I miss you so much.  I thought about you a lot today. I took Hailey to lunch. She moved into her dorm and will start classes on Monday . She got a tattoo to remember you by. Can you believe Aunt Chelle & Uncle Mark gave her no argument about that? You should have been checked into your dorm at NAU and starting classes.  It’s hard not to think about that. 

You are always on my mind. Can you hear me tell you ‘I love you’? Every time I see a picture of you or something that reminds me of you, I tell you.  I know you know. I just need to say it out loud to you like we said it to each other every day.

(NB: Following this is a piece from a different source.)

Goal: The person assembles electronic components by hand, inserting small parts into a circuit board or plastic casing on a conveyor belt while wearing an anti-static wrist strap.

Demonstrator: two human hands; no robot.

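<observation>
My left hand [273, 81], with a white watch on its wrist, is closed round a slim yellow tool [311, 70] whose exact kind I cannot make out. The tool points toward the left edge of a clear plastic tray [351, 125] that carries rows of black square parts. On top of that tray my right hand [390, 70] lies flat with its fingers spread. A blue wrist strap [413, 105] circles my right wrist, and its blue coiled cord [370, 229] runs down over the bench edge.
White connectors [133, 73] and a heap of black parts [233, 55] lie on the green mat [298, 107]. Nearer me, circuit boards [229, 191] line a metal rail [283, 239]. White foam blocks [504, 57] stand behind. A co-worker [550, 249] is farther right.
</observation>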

I have a baby picture of you on my laptop as my wallpaper. It is you with your peach fuzz blonde hair and rolls of fat that look like muscles as you are propping yourself up.  When I look at it, I want to put my nose in the crook of your neck and smell that sweet scent of you as a baby again. I want to blow bubbles on your tummy and hear you giggle out loud while you grab my hair. I want to take a breath, laugh with you and do it again!  My sweet baby boy.

When I open my Facebook page, I see a senior picture of you as a 17-year-old peaking around a column with that smile of yours. I love your senior pictures. I am sorry that you never even saw them. There are some great ones that really reflect your personality, your love of music and who you were. I hate the word “were”. You still “are” in so many ways. Thank you, Bug. They are precious to have.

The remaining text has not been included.